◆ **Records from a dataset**
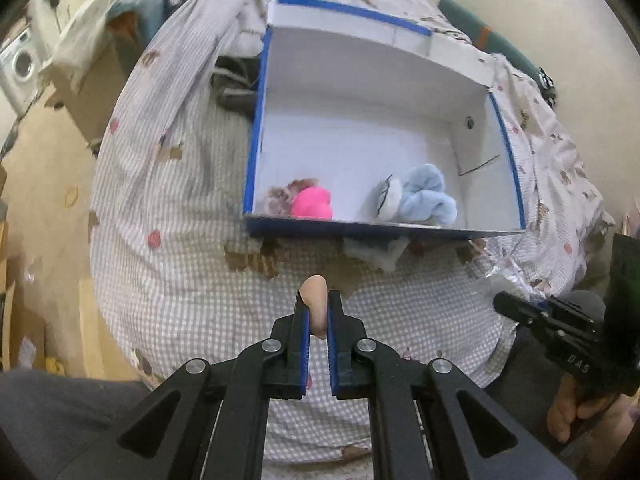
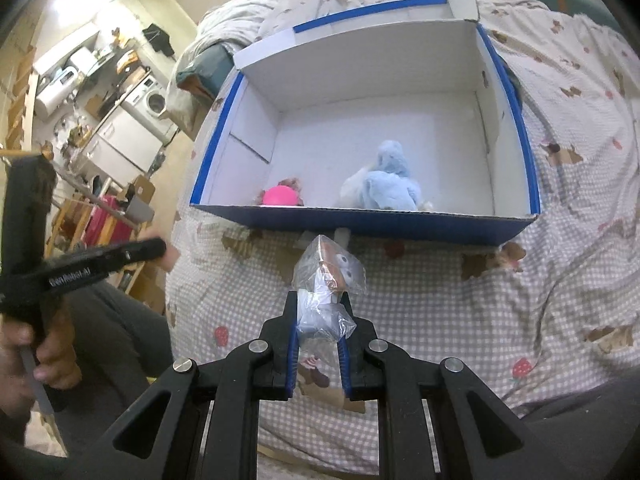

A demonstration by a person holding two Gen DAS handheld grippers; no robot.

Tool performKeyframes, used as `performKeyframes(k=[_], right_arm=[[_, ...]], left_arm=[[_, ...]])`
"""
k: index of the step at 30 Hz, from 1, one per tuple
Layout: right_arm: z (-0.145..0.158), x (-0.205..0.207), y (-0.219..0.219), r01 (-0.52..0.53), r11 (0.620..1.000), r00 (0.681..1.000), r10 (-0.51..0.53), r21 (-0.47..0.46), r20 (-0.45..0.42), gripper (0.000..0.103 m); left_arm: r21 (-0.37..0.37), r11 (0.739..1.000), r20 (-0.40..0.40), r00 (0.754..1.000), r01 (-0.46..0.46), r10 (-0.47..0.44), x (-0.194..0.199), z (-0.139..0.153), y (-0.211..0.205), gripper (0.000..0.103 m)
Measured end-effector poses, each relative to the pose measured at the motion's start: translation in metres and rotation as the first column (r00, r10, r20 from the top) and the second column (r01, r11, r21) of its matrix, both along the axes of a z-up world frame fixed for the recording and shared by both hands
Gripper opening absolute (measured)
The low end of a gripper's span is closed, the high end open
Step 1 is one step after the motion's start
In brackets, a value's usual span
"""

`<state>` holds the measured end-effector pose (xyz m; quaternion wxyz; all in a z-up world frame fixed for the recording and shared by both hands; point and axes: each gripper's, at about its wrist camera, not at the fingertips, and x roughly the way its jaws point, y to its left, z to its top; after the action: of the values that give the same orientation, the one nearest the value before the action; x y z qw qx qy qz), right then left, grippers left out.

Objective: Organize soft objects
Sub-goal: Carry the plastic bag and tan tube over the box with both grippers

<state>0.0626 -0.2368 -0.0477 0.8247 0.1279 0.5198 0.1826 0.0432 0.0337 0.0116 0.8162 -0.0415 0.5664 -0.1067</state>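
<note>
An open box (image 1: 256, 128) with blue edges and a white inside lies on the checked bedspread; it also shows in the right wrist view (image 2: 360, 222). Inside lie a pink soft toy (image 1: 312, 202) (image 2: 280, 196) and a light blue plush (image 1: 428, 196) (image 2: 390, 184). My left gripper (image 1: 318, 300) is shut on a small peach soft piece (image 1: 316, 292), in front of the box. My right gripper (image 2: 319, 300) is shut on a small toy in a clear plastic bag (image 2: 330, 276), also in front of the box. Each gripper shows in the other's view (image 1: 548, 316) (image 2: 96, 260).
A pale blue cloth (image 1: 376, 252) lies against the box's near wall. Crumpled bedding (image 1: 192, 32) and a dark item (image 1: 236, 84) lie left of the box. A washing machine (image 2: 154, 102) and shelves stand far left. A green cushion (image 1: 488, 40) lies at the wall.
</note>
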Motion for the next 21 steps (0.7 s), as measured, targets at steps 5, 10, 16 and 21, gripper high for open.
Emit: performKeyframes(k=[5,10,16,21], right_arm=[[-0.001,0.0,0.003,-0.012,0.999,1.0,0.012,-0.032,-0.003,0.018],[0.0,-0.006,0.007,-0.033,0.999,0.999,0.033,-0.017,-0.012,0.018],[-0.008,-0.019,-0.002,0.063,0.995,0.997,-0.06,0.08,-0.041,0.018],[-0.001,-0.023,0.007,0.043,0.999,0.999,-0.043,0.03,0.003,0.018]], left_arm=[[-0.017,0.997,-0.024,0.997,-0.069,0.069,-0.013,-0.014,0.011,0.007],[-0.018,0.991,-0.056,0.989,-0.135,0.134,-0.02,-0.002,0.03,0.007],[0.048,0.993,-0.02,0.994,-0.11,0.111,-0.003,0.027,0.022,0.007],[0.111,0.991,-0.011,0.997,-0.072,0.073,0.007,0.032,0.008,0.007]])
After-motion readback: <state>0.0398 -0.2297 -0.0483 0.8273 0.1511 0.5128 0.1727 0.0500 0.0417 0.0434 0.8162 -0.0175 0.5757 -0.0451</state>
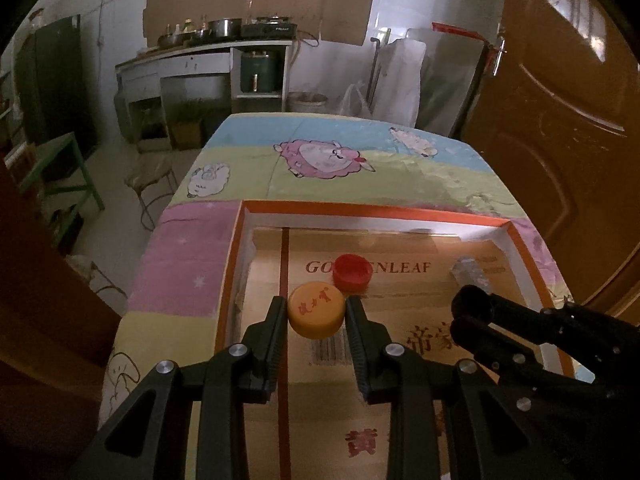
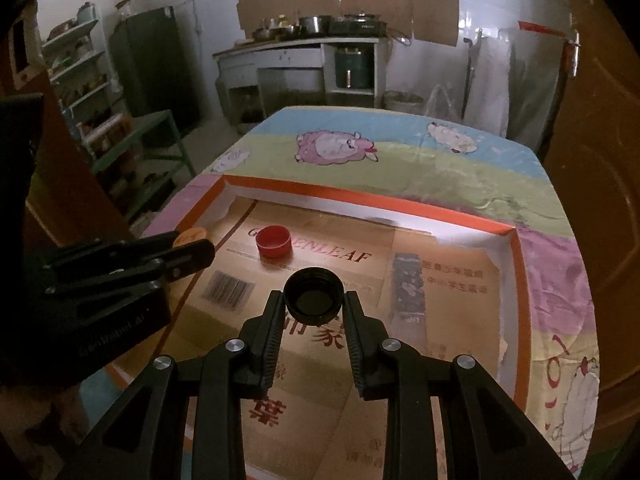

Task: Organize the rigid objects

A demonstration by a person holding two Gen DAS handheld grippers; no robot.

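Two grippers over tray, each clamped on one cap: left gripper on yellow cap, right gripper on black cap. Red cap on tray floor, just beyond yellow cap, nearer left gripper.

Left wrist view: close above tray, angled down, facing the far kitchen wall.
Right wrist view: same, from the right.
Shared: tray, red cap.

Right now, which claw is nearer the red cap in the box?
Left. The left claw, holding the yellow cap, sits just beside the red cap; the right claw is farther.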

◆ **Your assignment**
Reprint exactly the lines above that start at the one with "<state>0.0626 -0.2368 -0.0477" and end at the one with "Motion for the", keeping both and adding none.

◆ **Solution for this exercise**
<state>0.0626 -0.2368 -0.0477 0.8247 0.1279 0.5198 0.1826 0.0432 0.0337 0.0116 0.8162 -0.0415 0.5664 -0.1067</state>
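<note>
An open box (image 1: 256, 128) with blue edges and a white inside lies on the checked bedspread; it also shows in the right wrist view (image 2: 360, 222). Inside lie a pink soft toy (image 1: 312, 202) (image 2: 280, 196) and a light blue plush (image 1: 428, 196) (image 2: 390, 184). My left gripper (image 1: 318, 300) is shut on a small peach soft piece (image 1: 316, 292), in front of the box. My right gripper (image 2: 319, 300) is shut on a small toy in a clear plastic bag (image 2: 330, 276), also in front of the box. Each gripper shows in the other's view (image 1: 548, 316) (image 2: 96, 260).
A pale blue cloth (image 1: 376, 252) lies against the box's near wall. Crumpled bedding (image 1: 192, 32) and a dark item (image 1: 236, 84) lie left of the box. A washing machine (image 2: 154, 102) and shelves stand far left. A green cushion (image 1: 488, 40) lies at the wall.
</note>
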Motion for the next 21 steps (0.7 s), as measured, targets at steps 5, 10, 16 and 21, gripper high for open.

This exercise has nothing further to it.